I've lost one drive that wasn't backed up; it was an external drive that I'd retired, and it never came back when I needed it again. It was all older and unimportant material at that point, so it was not a huge loss, but I still would have liked to have some of the photos from it.

All of my media files (photos, audio, music) lives on a Drobo raid array, which is an upgrade from a Western Digital raid that was always problematic. I also back up all of my raw files to a second HDD when I import them into Lightroom: once that drive is full, it goes in the filing cabinet and I start on another one. It would be a massive hassle to actually recreate the finished images from the bulky raw material, but that's my safety net.

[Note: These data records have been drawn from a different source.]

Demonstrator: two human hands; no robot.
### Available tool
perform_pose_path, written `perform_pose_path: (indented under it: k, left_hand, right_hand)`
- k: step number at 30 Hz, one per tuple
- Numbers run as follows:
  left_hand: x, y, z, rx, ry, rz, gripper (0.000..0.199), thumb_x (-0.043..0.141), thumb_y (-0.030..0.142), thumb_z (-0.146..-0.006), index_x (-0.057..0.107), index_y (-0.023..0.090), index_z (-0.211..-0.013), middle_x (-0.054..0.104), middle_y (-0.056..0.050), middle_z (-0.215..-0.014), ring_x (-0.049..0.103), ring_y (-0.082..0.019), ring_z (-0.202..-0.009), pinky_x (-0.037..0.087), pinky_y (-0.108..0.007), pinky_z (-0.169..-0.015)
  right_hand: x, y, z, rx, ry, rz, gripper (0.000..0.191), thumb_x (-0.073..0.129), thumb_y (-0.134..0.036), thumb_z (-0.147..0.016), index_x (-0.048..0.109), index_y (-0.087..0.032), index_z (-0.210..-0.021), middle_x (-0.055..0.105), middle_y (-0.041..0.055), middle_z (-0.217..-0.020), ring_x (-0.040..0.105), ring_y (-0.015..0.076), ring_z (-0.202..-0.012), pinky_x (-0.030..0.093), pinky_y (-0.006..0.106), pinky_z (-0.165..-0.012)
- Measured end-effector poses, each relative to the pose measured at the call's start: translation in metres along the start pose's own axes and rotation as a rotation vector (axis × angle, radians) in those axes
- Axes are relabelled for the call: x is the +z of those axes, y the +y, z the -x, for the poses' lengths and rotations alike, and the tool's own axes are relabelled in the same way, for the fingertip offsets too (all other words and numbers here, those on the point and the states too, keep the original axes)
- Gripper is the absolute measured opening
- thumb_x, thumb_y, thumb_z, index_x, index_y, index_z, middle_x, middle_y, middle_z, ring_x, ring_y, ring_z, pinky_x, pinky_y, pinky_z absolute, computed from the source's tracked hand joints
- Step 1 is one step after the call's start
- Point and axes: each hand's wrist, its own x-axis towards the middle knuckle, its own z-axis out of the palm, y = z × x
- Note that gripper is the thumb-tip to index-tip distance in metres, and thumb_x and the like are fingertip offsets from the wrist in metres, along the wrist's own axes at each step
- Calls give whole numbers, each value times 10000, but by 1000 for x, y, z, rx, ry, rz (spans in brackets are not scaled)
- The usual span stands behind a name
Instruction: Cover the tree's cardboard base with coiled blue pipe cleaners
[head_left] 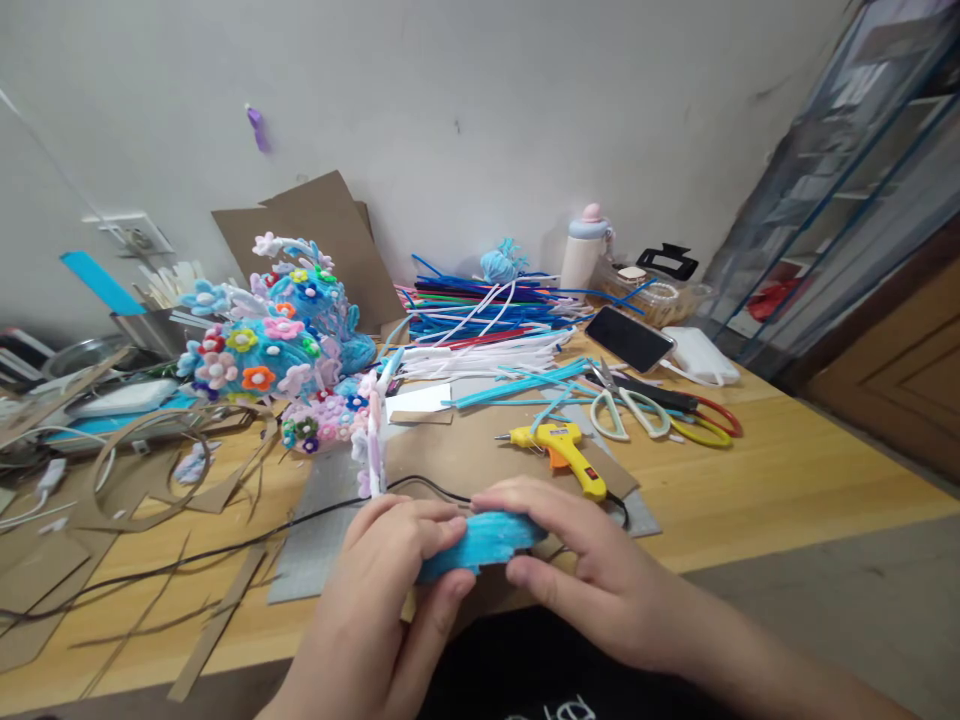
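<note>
Between my two hands, low in the head view, is a blue fuzzy piece (491, 540) that looks covered in pipe cleaners, with a bit of brown showing at its lower edge. My left hand (405, 570) grips its left end between fingers and thumb. My right hand (566, 555) closes over the right end, fingers on top and thumb below. Just beyond my right hand lies a yellow hot glue gun (562, 447) on a cardboard sheet (450, 455). Behind it are loose light-blue pipe cleaners (517, 385).
A flower-covered pipe-cleaner piece (281, 350) stands at left. Cardboard scraps (225, 620) and a black cord (225, 540) cross the left side. Scissors (626, 405), pliers (705, 415), a phone (630, 338) and a white power bank (701, 355) lie right. Behind stands a bottle (583, 260).
</note>
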Motion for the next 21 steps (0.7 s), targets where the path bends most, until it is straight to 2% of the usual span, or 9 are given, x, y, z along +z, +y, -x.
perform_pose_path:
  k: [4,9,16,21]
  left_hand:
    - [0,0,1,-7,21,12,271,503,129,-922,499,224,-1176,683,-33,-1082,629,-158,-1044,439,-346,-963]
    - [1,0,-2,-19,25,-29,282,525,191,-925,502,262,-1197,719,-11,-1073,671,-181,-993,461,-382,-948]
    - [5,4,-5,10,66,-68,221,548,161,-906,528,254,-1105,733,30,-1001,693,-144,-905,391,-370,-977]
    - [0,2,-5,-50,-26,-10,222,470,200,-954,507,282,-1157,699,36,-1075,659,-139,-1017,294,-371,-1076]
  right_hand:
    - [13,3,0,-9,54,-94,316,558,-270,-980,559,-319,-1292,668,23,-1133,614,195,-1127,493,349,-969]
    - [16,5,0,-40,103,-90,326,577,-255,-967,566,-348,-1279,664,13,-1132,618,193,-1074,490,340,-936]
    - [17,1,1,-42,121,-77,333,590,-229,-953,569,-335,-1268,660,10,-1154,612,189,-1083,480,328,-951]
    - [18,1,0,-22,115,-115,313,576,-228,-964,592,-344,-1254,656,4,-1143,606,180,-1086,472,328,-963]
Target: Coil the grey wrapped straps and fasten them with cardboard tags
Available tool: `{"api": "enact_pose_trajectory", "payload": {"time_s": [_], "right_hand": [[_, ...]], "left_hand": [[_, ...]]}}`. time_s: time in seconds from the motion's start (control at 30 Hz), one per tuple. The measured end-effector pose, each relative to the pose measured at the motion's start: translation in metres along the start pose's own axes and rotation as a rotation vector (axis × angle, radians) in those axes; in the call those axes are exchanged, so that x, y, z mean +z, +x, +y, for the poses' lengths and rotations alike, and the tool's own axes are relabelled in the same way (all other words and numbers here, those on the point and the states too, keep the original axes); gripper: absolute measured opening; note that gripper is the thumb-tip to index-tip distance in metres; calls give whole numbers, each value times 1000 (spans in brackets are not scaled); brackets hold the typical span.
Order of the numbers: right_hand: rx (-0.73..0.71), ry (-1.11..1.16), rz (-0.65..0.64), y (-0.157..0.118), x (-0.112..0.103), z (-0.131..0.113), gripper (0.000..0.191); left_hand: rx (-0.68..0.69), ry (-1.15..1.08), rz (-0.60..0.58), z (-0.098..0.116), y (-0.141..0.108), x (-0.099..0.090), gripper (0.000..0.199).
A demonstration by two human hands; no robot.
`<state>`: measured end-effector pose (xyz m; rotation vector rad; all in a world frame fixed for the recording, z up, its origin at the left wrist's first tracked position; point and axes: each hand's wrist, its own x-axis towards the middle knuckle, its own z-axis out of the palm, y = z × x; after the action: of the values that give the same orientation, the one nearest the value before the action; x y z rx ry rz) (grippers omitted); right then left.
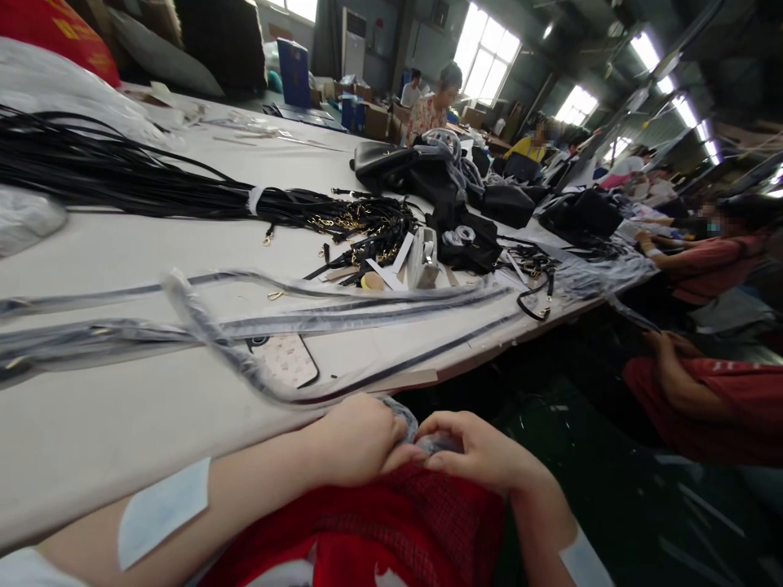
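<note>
Both my hands meet in front of my red shirt, just off the table's front edge. My left hand [360, 440] is closed around a bunched, plastic-wrapped strap [400, 414]. My right hand [477, 448] pinches the same plastic wrapping beside it, fingers curled and touching the left fingertips. Further plastic-wrapped straps [299, 322] stretch across the table [201, 416] ahead of me. One of them bends down toward the front edge. Under it lies a phone in a light patterned case [287, 360].
A bundle of thin black straps with gold clasps [355, 220] lies across the table. Behind it are black bags [391, 167] and a small light box [422, 257]. A person in red [722, 399] sits at the right; others work farther back.
</note>
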<state>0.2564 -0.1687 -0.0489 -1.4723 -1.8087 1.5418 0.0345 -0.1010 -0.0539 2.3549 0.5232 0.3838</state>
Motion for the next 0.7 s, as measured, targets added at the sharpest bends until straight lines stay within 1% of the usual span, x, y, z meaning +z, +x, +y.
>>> {"api": "enact_pose_trajectory", "payload": {"time_s": [0.03,0.1,0.2,0.27,0.33,0.37,0.43,0.47,0.57,0.63,0.7], "right_hand": [[-3,-87,-32,0,-2,0,31],[15,-181,-110,-2,-3,2,33],[40,-204,-164,-6,-3,8,23],[31,-182,-193,-8,-4,14,18],[-1,-142,-222,-8,-4,19,23],[-18,-110,-215,-8,-3,22,27],[-57,-3,-137,-6,0,26,33],[-82,73,-70,-4,3,28,35],[-158,307,174,4,15,33,44],[-185,365,314,10,25,35,49],[-178,370,392,17,37,36,47]], "left_hand": [[-6,-28,-32,0,-1,-1,44],[-29,-84,-106,-2,-4,-2,45],[-109,-208,-206,-5,-6,-4,44],[-174,-366,-289,-6,-6,-5,45],[-248,-602,-400,-7,-6,-5,50],[-286,-735,-438,-7,-6,-5,53],[-353,-990,-447,-9,-5,-1,58],[-371,-1104,-416,-10,-5,1,60],[-368,-1391,-276,-14,-2,5,59],[-358,-1536,-198,-14,1,7,57],[-356,-1649,-119,-12,5,7,53]]}}
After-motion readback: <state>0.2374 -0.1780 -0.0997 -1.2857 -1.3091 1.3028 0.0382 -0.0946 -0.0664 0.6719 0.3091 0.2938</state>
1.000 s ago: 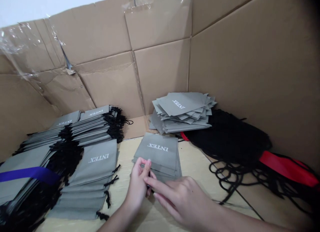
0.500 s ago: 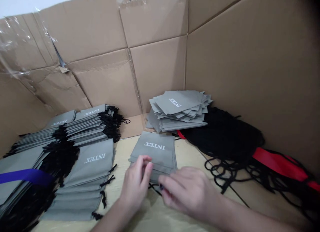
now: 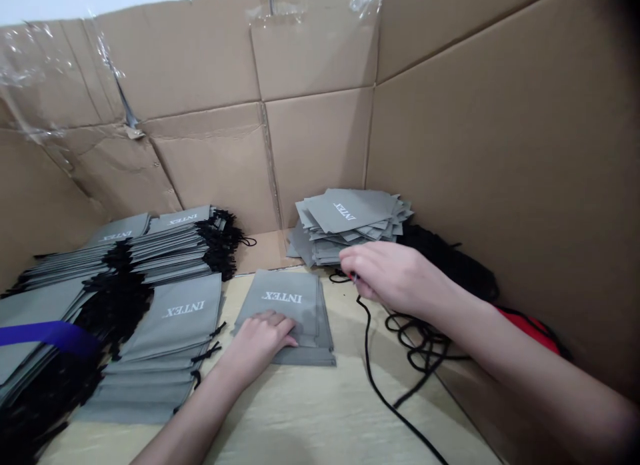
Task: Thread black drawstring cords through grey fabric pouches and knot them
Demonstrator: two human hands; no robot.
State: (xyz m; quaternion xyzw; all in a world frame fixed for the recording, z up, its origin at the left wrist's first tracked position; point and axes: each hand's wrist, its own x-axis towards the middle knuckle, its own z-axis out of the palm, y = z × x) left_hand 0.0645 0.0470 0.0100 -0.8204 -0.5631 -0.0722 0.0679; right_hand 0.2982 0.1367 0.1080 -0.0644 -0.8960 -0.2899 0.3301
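Observation:
My left hand (image 3: 263, 338) lies on the front stack of grey drawstring pouches (image 3: 283, 285), fingers bent over the top pouch and thumb apart. White INTEX lettering on that pouch appears upside down. My right hand (image 3: 383, 271) is raised to the right of the stack, in front of a messier pile of grey pouches (image 3: 355, 211). Its fingers are pinched on a black cord (image 3: 367, 345), which hangs below them and runs down toward the bottom edge. A small shiny tip shows at the fingertips, too small to name.
Knotted grey pouches (image 3: 170, 331) fan out on the left, with tied stacks (image 3: 170, 251) behind. A purple band (image 3: 50, 335) crosses another stack. Black cord bundles (image 3: 450, 261) with a red strip (image 3: 530, 331) lie at right. Cardboard walls (image 3: 315, 145) enclose the back and right.
My right hand has moved up and right, away from the front stack, and a length of black cord now hangs beneath it. My left hand has settled flatter on the pouches.

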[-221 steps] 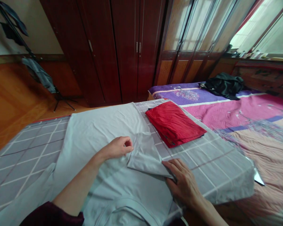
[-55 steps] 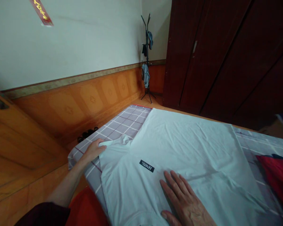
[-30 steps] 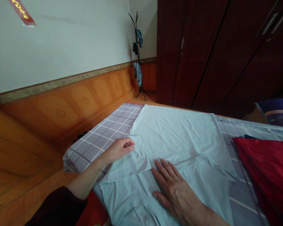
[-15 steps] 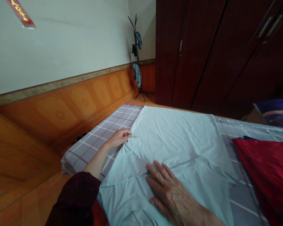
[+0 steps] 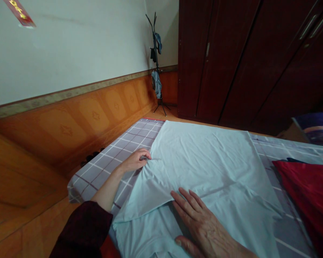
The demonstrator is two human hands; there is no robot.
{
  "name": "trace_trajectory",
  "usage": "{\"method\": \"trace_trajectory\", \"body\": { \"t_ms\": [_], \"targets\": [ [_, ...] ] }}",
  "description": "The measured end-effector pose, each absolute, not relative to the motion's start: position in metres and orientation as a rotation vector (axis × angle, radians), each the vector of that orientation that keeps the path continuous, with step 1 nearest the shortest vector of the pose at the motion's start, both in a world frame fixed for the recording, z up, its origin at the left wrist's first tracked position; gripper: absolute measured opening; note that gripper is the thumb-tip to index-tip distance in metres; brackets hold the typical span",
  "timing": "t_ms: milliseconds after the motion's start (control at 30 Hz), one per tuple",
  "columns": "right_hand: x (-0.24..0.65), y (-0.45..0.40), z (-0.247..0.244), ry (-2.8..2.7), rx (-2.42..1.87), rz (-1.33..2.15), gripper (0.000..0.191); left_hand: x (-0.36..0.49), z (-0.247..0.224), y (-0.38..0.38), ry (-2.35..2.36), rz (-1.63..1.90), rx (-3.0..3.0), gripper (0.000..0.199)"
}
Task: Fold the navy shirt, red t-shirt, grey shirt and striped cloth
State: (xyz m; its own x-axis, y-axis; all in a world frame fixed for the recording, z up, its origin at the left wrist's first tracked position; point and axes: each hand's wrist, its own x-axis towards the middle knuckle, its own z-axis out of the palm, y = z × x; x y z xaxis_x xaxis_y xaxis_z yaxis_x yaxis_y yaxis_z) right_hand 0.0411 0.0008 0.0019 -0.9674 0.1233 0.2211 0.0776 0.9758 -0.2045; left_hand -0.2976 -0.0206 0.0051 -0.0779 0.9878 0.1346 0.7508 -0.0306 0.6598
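Left hand (image 5: 136,160) pinches pale shirt (image 5: 201,154); right hand (image 5: 200,222) flat, gripping nothing. Looks light, limp; best hold: edge at left fingertips.

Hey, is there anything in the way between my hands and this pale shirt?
Nothing visible is. Your left hand pinches the left edge of the pale shirt, and your right hand lies flat on or just over it. The red cloth is off to the right, not between.
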Motion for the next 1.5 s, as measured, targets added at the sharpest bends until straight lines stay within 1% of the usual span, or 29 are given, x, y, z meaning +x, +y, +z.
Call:
{"method": "trace_trajectory", "body": {
  "t_ms": [133, 200, 300, 433, 567, 700, 767, 867, 933, 1000, 1100, 1200, 1300, 1400, 1500],
  "targets": [
    [0.047, 0.003, -0.002, -2.797, -0.075, 0.168, 0.064, -0.296, 0.007, -0.022, 1.840, 0.853, 1.856, 0.009],
    [0.048, 0.004, -0.007, -2.797, -0.064, 0.126, 0.065, -0.296, 0.007, -0.021, 1.796, 0.883, 1.820, 0.006],
    [0.047, 0.007, -0.011, -2.819, -0.079, 0.148, 0.065, -0.298, 0.007, -0.019, 1.740, 0.915, 1.691, 0.007],
    [0.044, 0.008, -0.007, -2.833, -0.081, 0.218, 0.063, -0.306, 0.009, -0.014, 1.714, 0.828, 1.602, 0.011],
    [0.042, 0.008, -0.002, -2.817, -0.059, 0.089, 0.059, -0.314, 0.008, -0.003, 1.720, 0.725, 1.578, 0.014],
    [0.041, 0.012, -0.010, -2.792, -0.055, 0.020, 0.060, -0.314, 0.005, 0.003, 1.806, 0.696, 1.630, 0.013],
    [0.039, 0.016, -0.020, -2.773, -0.016, -0.063, 0.056, -0.312, 0.005, 0.003, 1.866, 0.692, 1.663, 0.013],
    [0.036, 0.020, -0.030, -2.718, 0.079, -0.167, 0.043, -0.309, 0.008, -0.001, 1.927, 0.676, 1.696, 0.013],
    [0.036, 0.021, -0.029, -2.742, 0.093, -0.159, 0.041, -0.307, 0.010, -0.004, 1.946, 0.652, 1.714, 0.013],
    [0.037, 0.020, -0.023, -2.767, 0.071, -0.098, 0.043, -0.302, 0.012, -0.005, 1.984, 0.619, 1.795, 0.013],
    [0.038, 0.020, -0.014, -2.750, 0.040, 0.002, 0.044, -0.291, 0.012, -0.004, 2.031, 0.601, 2.087, 0.014],
    [0.038, 0.019, -0.008, -2.768, 0.015, 0.036, 0.046, -0.276, 0.010, -0.001, 1.972, 0.566, 2.297, 0.012],
    [0.037, 0.017, -0.005, -2.773, 0.011, 0.068, 0.047, -0.264, 0.008, 0.002, 1.925, 0.582, 2.290, 0.007],
    [0.035, 0.017, -0.011, -2.773, 0.027, 0.114, 0.046, -0.259, 0.004, 0.003, 1.902, 0.692, 2.255, 0.009],
    [0.032, 0.017, -0.022, -2.733, 0.121, 0.051, 0.043, -0.258, 0.000, 0.004, 1.876, 0.670, 2.304, 0.008]
  ]
}}
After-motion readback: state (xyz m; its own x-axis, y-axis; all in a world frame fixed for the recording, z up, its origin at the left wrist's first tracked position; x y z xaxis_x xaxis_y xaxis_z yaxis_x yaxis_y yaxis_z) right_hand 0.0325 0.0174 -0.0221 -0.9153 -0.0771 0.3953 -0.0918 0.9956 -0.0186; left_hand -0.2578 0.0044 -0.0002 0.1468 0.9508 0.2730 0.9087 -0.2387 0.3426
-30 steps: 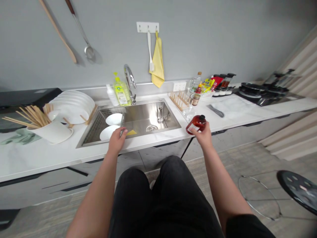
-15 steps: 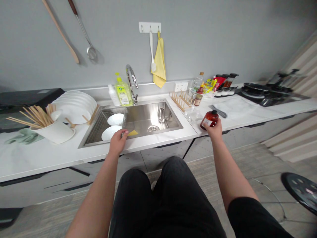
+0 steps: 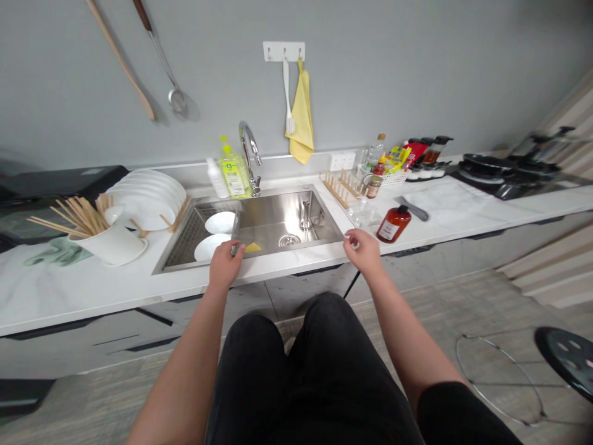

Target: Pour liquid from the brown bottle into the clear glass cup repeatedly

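Observation:
My left hand [image 3: 225,264] is closed at the sink's front rim, beside two white bowls [image 3: 211,247] in the drain basket [image 3: 189,228]. A small dark bit shows between its fingers; what it is I cannot make out. My right hand [image 3: 364,252], fingers curled, is over the counter's front edge just right of the sink [image 3: 296,254]. Something small and pale shows at its fingertips, too small to name. To the right of this hand a brown bottle [image 3: 393,224] with a black cap and white label stands upright, apart from the fingers. A yellow piece [image 3: 252,247] lies inside the sink.
White plates [image 3: 148,198] and a pot of chopsticks [image 3: 109,244] stand left. Soap bottles [image 3: 234,173] and the faucet [image 3: 252,154] are behind the sink. Clear glassware [image 3: 364,215], a wooden rack [image 3: 340,188] and a grey-handled utensil [image 3: 414,209] lie right. A stool [image 3: 565,355] stands lower right.
My right hand has let go of the brown bottle, now standing on the counter, and moved left toward the sink. My left hand stays at the sink rim. The view has shifted slightly.

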Available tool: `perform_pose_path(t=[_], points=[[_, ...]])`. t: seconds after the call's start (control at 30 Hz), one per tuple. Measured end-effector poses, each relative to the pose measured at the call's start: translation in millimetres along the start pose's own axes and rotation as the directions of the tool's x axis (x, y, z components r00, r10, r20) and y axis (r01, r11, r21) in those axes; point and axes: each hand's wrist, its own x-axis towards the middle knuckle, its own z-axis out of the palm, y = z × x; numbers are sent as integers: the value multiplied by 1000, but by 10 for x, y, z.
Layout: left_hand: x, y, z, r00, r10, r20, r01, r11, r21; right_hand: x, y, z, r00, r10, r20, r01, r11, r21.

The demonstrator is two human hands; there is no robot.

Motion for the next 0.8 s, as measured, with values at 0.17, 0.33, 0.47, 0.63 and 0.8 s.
perform_pose_path(t=[0.17,0.33,0.47,0.63,0.8], points=[[-27,18,-16,1000,14,-18,-14,1000,17,173,-551,602,925,5,379,56,987,-151],[-24,16,-16,1000,10,-8,-10,1000,14,158,-551,723,925,23,379,67,972,-223],[-25,11,4,1000,5,-13,-5,1000,28,131,-500,697,923,0,386,77,980,-182],[-22,-16,1,1000,7,-20,-6,1000,16,77,-473,667,965,4,262,-6,1000,6],[-9,-42,-14,999,17,-31,-17,1000,3,68,-43,208,933,226,-279,-168,962,215]])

The other time I've lost images wasn't because of drive failure, but was a mistake that I made migrating images from an old drive to a new one. I thought I had copied some photos that I hadn't; I'm not sure quite how it happened, but that's the 'mistake' part of it. I've heard that this is a more common source of data loss than drive failure, but it's harder to find people who have suffered from it. Big Grin

My other backup strategy is to 'roll forward' my favourite (3-star and up) images from one annual lightroom catalog to the next, and they're all exported to a separate external drive that also holds the backup of my computer's internal hard drive, which is where all of my applications and lightroom catalogs are stored. As my 'in case of fire' drive, this is one of the LaCie Rugged portables that can be used without A/C power should I need to relocate my office to the local Kinko's. I've never had to use it, and I've also never tested to see if it would work, which is another weakness should a failure happen.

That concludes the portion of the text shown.